Random Optimization Questions

Moderator
Posts: 373
Joined: 2006.08
Post: #1
So, I was bored, and wondering about optimizing things...here are some questions that I'm curious about; some are more theoretical, some aren't Smile

When the C language was being programmed, it was programmed in assembler, right? As far as I know, assembler automatically optimizes the code for the processor that the code is compiled with, so how did the good people who made C get it to not be processor specific?
Why does C enforce concrete variable types like 'int', 'double', and 'char', while assembler does not?
Does C/C++ optimize switch statements more than if/else if/else statements? A friend of mine told me that it does, but I've never heard of that, so I thought that I'd ask...would I get any (however small)of an optimzation out of something like this:
Code:
int i = 20;
switch(i)
{
case 5:
cout << "is five";
break;
case 20:
cout << "is twenty";
break;
default:
cout << "is not five or twenty";
break;
}
over something like this:
Code:
int i = 20;
if(i==5)
{
cout << "is five";
}
else if(i==20)
{
clout << "is twenty";
}
else
{
cout << "is not five or twenty";
}
?

In C++, does setting something to 'protected' or 'private' instead of 'public' have anny optimization benefit over setting it to public, or are those purely for information hiding?
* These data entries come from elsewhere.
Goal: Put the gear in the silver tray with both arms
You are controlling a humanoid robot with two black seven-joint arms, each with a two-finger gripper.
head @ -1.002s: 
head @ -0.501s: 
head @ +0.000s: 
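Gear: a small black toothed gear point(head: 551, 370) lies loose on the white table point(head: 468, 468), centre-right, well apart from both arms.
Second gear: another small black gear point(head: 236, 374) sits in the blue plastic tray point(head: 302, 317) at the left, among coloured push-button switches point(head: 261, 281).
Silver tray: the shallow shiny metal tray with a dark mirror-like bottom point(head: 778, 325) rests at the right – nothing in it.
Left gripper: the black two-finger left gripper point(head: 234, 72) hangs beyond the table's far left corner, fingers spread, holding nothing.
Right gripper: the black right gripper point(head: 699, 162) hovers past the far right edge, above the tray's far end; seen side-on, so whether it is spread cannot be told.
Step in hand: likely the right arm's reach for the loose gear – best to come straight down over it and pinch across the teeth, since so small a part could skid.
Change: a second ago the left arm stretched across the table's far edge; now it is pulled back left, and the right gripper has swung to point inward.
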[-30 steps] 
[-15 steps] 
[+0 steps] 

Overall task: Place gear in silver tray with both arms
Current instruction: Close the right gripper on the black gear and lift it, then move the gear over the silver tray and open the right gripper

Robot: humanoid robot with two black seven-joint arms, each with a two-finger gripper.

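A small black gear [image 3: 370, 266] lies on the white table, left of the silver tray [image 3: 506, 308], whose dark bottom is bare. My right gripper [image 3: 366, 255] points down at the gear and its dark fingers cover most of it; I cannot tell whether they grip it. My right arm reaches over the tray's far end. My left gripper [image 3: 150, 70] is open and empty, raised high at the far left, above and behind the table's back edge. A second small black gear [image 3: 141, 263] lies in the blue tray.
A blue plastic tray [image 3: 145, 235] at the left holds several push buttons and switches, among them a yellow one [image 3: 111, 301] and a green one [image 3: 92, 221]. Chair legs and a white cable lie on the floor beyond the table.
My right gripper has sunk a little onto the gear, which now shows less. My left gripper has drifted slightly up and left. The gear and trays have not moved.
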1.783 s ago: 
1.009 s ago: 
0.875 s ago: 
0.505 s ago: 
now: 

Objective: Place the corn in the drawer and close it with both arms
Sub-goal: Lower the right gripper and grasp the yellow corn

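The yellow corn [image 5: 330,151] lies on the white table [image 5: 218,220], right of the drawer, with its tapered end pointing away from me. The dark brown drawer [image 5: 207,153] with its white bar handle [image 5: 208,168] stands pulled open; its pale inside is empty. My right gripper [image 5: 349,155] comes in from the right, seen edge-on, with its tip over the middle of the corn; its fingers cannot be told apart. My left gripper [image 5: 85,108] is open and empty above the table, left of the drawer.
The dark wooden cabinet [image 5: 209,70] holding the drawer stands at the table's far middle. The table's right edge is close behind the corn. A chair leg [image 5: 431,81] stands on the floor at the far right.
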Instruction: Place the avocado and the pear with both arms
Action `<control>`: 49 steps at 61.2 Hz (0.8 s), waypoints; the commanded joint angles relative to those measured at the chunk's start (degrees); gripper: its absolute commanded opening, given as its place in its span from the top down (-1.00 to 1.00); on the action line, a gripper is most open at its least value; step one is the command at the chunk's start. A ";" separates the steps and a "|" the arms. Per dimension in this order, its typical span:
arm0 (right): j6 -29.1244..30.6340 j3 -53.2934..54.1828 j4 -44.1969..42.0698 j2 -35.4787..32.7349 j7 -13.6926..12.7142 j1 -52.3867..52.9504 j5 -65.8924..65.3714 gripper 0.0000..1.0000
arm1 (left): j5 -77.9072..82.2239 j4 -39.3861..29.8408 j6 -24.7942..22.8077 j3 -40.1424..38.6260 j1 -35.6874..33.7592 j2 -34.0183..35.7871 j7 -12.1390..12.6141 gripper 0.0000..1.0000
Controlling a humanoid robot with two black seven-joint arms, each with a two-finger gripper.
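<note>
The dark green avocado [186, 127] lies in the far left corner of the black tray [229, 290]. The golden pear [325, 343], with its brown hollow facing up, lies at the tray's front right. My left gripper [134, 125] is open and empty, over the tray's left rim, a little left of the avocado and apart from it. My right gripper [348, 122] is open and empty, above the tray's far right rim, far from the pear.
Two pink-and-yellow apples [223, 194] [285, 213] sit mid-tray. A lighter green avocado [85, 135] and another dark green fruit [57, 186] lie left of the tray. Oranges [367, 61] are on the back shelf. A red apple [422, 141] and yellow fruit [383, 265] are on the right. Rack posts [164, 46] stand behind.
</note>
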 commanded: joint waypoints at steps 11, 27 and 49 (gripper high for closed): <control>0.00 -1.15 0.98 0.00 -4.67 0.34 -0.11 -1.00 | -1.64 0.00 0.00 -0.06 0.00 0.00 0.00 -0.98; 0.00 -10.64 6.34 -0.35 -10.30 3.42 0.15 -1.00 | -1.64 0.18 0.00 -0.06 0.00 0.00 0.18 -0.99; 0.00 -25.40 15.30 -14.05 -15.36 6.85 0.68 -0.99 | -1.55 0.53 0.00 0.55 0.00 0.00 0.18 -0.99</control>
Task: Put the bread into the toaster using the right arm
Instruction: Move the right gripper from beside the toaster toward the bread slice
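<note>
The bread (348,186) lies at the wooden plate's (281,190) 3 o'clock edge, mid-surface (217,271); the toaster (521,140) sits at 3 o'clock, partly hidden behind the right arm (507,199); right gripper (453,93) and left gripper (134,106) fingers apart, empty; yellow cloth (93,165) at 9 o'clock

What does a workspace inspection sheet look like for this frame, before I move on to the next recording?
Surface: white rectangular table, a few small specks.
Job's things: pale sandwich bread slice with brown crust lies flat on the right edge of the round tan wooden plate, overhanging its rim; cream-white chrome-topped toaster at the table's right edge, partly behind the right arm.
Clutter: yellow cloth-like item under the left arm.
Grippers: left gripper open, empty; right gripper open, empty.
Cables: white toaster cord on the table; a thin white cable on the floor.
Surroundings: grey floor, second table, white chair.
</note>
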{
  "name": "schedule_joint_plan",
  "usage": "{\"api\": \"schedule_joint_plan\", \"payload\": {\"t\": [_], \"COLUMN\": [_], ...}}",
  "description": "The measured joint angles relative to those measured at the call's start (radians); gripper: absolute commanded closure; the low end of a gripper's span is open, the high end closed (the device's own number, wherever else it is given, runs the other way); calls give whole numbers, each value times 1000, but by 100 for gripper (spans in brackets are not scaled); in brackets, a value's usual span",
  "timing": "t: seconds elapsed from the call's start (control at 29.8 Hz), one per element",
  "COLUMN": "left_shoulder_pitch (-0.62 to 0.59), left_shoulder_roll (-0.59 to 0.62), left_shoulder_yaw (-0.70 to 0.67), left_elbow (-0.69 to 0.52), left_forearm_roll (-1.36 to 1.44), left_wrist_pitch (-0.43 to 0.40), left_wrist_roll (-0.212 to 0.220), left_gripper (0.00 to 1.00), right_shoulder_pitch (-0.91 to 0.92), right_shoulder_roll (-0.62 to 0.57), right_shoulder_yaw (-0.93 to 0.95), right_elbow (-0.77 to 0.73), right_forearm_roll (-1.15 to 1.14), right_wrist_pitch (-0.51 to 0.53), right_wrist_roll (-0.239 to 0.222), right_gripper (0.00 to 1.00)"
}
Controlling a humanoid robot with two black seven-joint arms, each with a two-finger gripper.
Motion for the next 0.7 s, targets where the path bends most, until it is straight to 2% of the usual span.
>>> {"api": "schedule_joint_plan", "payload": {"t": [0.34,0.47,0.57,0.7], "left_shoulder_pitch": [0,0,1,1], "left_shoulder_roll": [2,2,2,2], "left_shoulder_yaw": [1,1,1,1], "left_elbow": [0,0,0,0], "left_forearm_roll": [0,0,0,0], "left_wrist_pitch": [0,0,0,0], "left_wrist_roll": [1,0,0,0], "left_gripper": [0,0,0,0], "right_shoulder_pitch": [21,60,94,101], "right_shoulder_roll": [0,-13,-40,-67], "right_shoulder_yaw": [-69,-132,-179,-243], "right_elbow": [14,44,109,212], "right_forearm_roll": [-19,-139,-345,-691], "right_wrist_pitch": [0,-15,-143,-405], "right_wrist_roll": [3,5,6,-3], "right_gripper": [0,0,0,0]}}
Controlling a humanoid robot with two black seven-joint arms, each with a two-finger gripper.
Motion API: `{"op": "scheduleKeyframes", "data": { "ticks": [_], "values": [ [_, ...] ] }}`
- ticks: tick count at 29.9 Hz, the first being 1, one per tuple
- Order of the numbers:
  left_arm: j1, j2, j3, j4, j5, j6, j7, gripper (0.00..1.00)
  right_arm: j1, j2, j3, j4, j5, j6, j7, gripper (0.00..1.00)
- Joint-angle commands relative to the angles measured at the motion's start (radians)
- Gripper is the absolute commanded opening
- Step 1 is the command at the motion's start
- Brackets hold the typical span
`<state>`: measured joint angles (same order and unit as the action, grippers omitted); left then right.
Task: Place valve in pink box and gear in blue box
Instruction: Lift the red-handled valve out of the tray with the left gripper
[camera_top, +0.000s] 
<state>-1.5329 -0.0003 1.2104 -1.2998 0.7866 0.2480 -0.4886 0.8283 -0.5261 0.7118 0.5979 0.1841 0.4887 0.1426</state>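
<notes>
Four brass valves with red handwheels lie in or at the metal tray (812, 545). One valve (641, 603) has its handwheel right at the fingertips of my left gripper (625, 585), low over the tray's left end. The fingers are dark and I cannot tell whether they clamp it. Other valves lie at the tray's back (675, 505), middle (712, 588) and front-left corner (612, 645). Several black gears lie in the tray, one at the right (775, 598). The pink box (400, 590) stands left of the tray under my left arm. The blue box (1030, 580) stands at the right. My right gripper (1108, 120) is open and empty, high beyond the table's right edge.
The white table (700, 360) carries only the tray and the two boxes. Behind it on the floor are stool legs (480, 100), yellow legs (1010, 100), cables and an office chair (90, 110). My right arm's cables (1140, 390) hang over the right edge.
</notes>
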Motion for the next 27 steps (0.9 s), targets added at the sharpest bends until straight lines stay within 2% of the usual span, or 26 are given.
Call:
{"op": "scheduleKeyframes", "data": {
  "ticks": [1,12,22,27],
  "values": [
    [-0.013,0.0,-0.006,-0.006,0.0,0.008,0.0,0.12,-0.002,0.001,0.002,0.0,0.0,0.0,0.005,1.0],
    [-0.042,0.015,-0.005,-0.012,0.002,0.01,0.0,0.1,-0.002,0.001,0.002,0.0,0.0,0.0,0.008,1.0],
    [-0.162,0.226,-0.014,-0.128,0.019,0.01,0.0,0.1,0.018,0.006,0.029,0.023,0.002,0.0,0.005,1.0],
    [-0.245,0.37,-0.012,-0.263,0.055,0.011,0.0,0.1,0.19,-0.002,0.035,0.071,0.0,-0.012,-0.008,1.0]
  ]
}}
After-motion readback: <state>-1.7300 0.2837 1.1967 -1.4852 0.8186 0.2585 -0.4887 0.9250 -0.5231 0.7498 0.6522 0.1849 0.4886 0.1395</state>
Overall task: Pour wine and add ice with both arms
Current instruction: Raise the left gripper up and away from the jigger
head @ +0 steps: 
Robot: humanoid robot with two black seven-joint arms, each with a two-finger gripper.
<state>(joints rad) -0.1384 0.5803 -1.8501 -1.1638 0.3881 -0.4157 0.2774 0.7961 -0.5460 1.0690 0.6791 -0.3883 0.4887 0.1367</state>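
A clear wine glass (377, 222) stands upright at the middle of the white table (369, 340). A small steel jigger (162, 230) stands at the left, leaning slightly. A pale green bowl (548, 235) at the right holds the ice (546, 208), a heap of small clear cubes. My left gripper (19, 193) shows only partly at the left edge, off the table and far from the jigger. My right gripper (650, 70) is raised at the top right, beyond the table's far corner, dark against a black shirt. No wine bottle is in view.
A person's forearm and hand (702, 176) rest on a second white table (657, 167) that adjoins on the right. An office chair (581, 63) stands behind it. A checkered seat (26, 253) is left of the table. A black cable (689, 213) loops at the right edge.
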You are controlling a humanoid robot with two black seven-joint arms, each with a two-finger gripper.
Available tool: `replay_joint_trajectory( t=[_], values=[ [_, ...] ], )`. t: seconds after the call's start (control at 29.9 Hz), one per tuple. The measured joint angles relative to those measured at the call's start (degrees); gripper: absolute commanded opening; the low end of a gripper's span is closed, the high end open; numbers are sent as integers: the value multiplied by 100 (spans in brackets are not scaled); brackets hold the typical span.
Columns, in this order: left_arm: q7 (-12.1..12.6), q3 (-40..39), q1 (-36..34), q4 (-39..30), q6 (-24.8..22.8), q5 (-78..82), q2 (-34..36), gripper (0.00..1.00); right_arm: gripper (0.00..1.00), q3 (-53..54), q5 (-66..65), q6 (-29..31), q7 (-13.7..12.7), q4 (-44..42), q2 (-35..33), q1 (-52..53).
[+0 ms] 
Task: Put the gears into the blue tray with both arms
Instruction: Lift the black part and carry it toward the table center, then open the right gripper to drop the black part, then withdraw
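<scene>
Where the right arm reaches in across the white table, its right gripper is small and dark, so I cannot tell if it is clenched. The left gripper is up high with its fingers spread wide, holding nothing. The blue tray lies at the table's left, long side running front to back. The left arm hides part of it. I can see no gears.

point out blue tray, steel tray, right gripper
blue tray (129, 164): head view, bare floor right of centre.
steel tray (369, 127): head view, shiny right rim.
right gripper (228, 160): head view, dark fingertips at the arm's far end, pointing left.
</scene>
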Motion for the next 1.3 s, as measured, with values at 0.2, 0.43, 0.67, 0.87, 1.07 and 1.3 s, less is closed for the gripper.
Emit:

Is there any difference between these two declarations:
Code:
public void whatever();
public void whatever(void);
?


Ok, so, in C++, I have some code like this:
Code:
bool hasTexture;
bool hasMaterial;
//several other booleans
public void draw()
{
if(hasTexture)
{
//bind texture
}
if(hasMaterial)
{
//attach material
}
//several more 'if's that do things before drawing
}

so, when I instantiate my class, I set all of the boolean variables. When I draw my object, based on if the booleans are true or false, my code does something (binds the texture, etc.). This 'something' never changes. Now, couldn't you (theoretically) have something that, when you instantiated the class and set the boolean variables, went through and took all of the code that would execute if the booleans were 'true', and compile it into binary? Then, when you called your drawing code, you would just execute the binary, and save yourself the time of evaluating however boolean if statements you had. Obviously this would be a really small optimization, but it still seems like a cool thought to me Wink

Just curious...
Thanks Smile
-wyrmmage

Worlds at War (Current Project) - http://www.awkward-games.com/forum/
Quote this message in a reply
Moderator
Posts: 3,577
Joined: 2003.06
Post: #2
Sorry I don't have any specific answers for you here, I gave up worrying about little details in performance many years ago in favor of easier to write code. I am certain others will chime in with more specifics.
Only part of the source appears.